By the same token, as we transition upward toward a fulness of grace and truth, “it is given to abide in you; the record of heaven; the Comforter; the peaceable things of immortal glory; the truth of all things; that which quickeneth all things, which maketh alive all things; that which knoweth all things, and hath all power according to wisdom, mercy, truth, justice, and judgment” (Moses 6:61). Those who are “quickened by a portion of the celestial glory shall then receive of the same, even a fulness” (Doctrine & Covenants 88:29). As with Jesus’ three Nephite disciples, we too may attain a translated state:
“There was a change wrought upon them, insomuch that Satan could have no power over them, that he could not tempt them; and they were sanctified in the flesh, that they were holy, and that the powers of the earth could not hold them” (3 Nephi 28:39). In the case of Nephi the son of Helaman, “The power of God was with him, and they could not take him to cast him into prison, for he was taken by the Spirit and conveyed away out of the midst of them” (Helaman 10:16). Being “quickened” even to a translated state could compare to a heavenly body that accumulates enough mass to start fusion like a star.
What differentiated Jesus’ three Beloved Disciples from the nine who found rest in Jesus’ kingdom (3 Nephi 28:2–3) was that they “desired that ye might bring the souls of men unto me, while the world shall stand” (3 Nephi 28:9). For that reason they inherited “the kingdom of my Father” (3 Nephi 28:10). With regard to Nephi the son of Helaman, on the other hand, he “with unwearyingness declared the word, which I have given unto thee, unto this people. And thou hast not feared them, and hast not sought thine own life, but hast sought my will, and to keep my commandments” (Helaman 10:4).
The Three Nephites and others show where living the fulness of the gospel of Jesus Christ takes us: “The heavens were opened, and they were caught up into heaven, and saw and heard unspeakable things.

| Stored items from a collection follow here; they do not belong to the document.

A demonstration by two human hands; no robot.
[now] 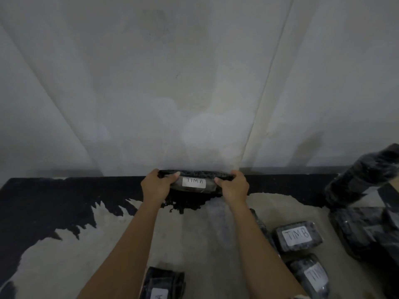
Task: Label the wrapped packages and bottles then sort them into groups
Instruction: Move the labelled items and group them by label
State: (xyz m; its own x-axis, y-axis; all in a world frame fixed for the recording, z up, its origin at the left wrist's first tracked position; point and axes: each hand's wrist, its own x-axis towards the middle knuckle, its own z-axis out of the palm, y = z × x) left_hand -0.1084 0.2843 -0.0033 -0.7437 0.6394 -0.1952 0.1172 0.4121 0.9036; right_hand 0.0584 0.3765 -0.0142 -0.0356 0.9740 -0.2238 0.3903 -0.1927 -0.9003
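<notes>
Both hands, left hand (155, 186) and right hand (233, 187), grip a black-wrapped package (195, 180) labelled "TIM A". It sits at the floor's (190, 238) far edge, against the wall (194, 83).

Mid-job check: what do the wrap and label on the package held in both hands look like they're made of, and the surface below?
The package looks wrapped in dark glossy plastic film, going by its crinkles and sheen; the contents are hidden. The label is matte white, probably a paper sticker, with handwritten letters. The surface looks like bare concrete with a worn, patchy black coating.
</notes>
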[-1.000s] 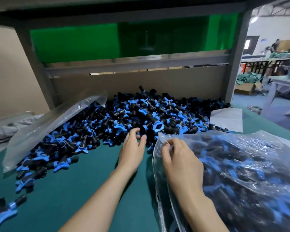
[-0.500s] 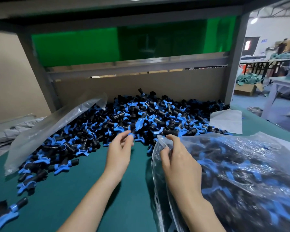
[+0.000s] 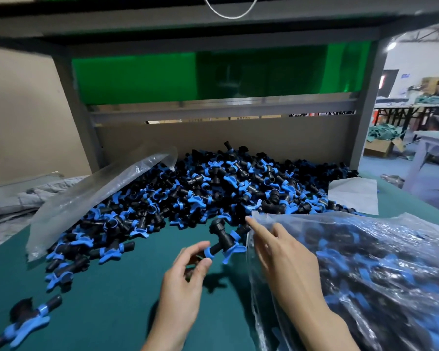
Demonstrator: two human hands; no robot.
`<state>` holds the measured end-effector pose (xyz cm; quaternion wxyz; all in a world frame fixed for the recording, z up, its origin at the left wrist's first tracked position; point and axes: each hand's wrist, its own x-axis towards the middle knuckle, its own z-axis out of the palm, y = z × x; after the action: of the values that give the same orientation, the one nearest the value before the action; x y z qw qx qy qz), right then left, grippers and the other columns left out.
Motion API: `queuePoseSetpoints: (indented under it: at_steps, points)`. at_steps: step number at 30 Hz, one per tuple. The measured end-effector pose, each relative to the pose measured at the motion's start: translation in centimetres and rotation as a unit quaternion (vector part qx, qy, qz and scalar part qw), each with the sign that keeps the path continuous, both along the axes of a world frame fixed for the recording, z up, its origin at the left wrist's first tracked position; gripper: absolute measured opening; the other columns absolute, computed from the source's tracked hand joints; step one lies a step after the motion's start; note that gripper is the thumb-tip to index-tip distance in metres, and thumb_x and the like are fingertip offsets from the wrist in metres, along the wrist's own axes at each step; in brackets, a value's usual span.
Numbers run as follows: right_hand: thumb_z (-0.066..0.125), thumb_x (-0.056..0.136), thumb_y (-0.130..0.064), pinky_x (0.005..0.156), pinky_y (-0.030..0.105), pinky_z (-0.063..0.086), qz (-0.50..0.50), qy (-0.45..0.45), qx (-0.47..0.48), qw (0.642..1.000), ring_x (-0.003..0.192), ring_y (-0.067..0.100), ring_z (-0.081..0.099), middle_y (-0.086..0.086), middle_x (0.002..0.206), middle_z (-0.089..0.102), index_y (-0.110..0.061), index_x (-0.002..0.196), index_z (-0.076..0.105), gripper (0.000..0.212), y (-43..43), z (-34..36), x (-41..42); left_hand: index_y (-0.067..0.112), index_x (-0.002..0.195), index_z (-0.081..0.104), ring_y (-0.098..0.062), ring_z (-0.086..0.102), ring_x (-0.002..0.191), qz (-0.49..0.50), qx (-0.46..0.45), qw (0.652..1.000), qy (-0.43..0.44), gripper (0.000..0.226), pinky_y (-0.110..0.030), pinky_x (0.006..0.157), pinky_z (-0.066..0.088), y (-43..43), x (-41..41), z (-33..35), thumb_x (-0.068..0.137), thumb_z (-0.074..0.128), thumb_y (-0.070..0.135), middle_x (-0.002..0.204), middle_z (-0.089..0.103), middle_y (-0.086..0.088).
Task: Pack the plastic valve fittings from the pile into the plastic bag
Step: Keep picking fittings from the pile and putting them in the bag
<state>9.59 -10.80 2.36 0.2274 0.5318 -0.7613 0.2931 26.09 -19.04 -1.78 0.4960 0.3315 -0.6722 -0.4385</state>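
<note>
A large pile of black valve fittings with blue handles [image 3: 200, 188] covers the back of the green table [image 3: 107, 300]. My left hand [image 3: 185, 282] pinches one black-and-blue valve fitting [image 3: 222, 243] by its end, lifted just above the table and close to the bag's mouth. My right hand [image 3: 284, 259] grips the open edge of a clear plastic bag [image 3: 365, 274] on the right, which holds many fittings.
An empty clear bag [image 3: 91, 198] lies over the pile's left side. A loose fitting [image 3: 28, 317] sits at the near left. A white sheet [image 3: 352, 196] lies at the right. A grey shelf frame [image 3: 365, 117] and cardboard wall [image 3: 238, 138] bound the back.
My left hand has drawn back from the pile toward me with one fitting in its fingers. My right hand has stayed on the bag's edge.
</note>
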Motion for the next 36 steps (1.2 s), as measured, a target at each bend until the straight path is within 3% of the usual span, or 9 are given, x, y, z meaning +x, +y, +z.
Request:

And it was forbidden them that they should utter; neither was it given unto them power that they could utter the things which they saw and heard; And whether they were in the body or out of the body, they could not tell; for it did seem unto them like a transfiguration of them, that they were changed from this body of flesh into an immortal state, that they could behold the things of God” (3 Nephi 28:13–15).
Having attained the level of seraphs on Isaiah’s spiritual ladder, they became “as the angels of God” (3 Nephi 28:30) for the duration of their earthly ministries. To them, Jesus’ promise was that “your joy shall be full, even as the Father hath given me fulness of joy; and ye shall be even as I am, and I am even as the Father; and the Father and I are one” (3 Nephi 28:10). To them applies the saying, “Those who are wise will shine as the brightness of the firmament, and those who turn many to righteousness as the stars forever and ever” (Daniel 12:3).